Based in Mishawaka, Indiana, the company says it plans to turn its 226-bed facility into an 8-bed acute care facility with an ER and primary care practice attached to save on money. Acute care tends to be the most profitable type of healthcare. As a result, it will lay off 83 workers starting in mid-August. The company says the layoffs will be permanent.

Health Alliance of the Hudson Valley

The three-hospital system in upstate New York says it laid off an undisclosed number of workers on June 14th with more layoffs to come as the system consolidates into just one facility. Westchester Medical Center Health Network acquired Health Alliance of the Hudson Valley in 2016.

“The next phase of consolidating the operations of two hospitals into one hospital will result in position redundancies,” WMC Health told the press. “As such, some reduction in our workforce is necessary for operational efficiencies and responsible fiscal management of the organization.”

Sutter Health

The Sacramento, CA-based company says it plans to lay off another 400 staff members in addition to 277 IT specialists that were laid off in April. The company says most of the layoffs will affect those that work in human resources, data services, and accounting. They added that many of these employees have been working remotely in the field.

“Moving forward, we will continue to work to minimize staff reductions and their impact on our dedicated employees as we look for ways to eliminate variation, streamline resources, and more efficiently manage our indirect costs,” a spokesperson told the media.

The company finished out 2020 with a $321 million loss in operations. It received around $800 million in coronavirus relief from the federal government. Without that additional aid, the company would have been over $1.1 billion in the red.

Ascension Technologies

As an IT subsidiary of the healthcare company Ascension, the firm laid off 651 employees earlier this year. Just a month later, it said it was also going to eliminate 92 remote IT jobs in Indiana, most of which are in Indianapolis or Evansville.

This comes as Ascension begins working with a third party, which will take over the company’s digital services, including EHRs and revenue management. Ascension oversees 2,600 healthcare facilities across the country.

CIO Gerry Lewis commented on the company’s decision in a recent blog post, writing, “The pandemic has underscored the importance of our ongoing effort to reimagine and transform our approach to technology as we create greater access to our health system for all consumers. More than ever before, patients expect a seamless, safe, and effective consumer experience, enabled by cutting-edge technology, and caregivers need to be relieved of many of the burdens of overly complex and disconnected technology systems. We are striving to meet these changing needs and expectations head on.”

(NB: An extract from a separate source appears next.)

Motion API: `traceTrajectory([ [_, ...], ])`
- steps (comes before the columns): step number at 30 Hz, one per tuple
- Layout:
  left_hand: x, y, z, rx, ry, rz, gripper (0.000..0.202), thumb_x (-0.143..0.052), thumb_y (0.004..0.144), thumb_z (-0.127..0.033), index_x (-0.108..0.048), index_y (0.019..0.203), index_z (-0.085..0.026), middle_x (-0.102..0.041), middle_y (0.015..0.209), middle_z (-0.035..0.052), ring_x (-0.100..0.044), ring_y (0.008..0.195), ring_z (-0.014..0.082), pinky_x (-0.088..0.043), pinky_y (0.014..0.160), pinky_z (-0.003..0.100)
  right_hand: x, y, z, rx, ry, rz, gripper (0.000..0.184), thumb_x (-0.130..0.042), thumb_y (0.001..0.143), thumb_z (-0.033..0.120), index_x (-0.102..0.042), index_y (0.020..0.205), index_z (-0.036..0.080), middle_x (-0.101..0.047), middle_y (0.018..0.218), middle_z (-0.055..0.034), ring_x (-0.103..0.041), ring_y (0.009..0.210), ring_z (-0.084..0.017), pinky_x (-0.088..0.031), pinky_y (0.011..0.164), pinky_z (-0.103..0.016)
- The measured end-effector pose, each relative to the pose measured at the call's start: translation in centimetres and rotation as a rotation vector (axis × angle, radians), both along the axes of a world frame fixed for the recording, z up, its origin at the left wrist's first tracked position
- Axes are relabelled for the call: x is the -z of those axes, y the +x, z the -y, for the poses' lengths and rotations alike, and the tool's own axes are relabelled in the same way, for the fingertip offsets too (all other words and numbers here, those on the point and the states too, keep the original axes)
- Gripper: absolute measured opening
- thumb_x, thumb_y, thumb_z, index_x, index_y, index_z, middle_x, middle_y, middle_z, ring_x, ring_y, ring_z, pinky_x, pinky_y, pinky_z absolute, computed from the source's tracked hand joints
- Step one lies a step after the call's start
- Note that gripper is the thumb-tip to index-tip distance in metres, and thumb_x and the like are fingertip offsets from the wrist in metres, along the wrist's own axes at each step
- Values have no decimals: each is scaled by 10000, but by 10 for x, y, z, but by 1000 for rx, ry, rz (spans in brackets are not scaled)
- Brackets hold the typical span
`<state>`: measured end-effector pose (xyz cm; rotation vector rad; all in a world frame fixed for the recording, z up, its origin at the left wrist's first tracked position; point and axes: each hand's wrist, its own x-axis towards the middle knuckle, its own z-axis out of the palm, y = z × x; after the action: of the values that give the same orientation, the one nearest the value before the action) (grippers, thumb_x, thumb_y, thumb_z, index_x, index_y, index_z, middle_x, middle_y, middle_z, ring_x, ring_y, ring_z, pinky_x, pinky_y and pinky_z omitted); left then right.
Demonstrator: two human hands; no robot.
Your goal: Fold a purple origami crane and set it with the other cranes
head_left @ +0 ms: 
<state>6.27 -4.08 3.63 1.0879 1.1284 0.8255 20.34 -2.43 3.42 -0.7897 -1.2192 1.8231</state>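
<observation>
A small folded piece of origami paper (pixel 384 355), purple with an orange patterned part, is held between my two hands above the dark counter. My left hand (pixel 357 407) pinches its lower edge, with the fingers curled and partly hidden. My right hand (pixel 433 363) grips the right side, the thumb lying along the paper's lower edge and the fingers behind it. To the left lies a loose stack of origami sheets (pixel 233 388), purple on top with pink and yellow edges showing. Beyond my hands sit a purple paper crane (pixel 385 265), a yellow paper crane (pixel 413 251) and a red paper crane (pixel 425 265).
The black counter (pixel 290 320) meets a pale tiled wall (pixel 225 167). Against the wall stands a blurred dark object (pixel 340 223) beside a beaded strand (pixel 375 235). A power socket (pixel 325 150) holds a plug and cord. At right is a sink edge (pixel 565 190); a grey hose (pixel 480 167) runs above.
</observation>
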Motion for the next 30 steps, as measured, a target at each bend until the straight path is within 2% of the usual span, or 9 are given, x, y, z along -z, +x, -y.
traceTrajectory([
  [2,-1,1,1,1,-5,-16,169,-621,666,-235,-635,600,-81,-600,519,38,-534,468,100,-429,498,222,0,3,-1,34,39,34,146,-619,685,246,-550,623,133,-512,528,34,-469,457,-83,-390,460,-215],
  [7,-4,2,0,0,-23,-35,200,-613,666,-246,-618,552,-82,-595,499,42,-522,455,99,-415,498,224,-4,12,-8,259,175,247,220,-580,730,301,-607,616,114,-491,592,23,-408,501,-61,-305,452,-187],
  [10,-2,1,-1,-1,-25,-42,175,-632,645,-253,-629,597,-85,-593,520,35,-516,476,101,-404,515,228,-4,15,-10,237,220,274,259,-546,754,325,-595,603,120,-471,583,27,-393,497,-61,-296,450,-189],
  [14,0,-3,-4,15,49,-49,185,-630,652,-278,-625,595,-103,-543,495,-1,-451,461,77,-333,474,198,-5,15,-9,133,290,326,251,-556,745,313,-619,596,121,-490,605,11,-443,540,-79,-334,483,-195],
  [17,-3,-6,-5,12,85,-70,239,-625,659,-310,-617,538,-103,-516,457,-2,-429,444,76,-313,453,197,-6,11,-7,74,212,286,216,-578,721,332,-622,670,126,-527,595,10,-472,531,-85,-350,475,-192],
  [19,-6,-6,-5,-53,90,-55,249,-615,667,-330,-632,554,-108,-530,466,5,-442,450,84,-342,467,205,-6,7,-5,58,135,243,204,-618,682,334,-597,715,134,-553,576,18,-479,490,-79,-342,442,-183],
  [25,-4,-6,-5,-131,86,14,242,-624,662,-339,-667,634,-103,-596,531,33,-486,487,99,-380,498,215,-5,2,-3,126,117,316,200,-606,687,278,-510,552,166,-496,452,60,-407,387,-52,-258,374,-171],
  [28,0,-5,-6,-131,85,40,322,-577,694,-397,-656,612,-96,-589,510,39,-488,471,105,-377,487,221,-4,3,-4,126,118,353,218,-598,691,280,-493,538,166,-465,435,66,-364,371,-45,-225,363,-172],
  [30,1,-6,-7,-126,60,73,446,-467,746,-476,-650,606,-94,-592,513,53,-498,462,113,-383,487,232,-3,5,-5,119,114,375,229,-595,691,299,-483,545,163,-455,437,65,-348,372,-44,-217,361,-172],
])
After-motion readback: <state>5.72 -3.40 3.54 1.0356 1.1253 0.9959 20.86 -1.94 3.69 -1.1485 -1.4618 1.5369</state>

Lawrence Massachusetts General Hospital

The 186-bed facility says it will lay off 56 employees, with more layoffs to come unless it receives additional aid from the federal government. The cuts are expected to affect around 2.5% of employees, including those that work in administration and patient care. The company says the COVID-19 pandemic is to blame, citing a lack of revenue.

Cancer Treatment Centers of America

Finally, the Boca Raton-based company announced it’s closing two of its hospitals, including one in Tulsa, Oklahoma, where around 400 staff members are expected to lose their jobs. The hospital saw its last patient on May 27th. The other facility is in Pennsylvania, where around 365 workers will be out of work starting this month.

Healthcare is a business, after all, at least in the US. Companies need to find ways to make up for lost revenue by any means necessary. No one wants to be in the red, and sadly, that means thousands of healthcare workers are about to be out of a job.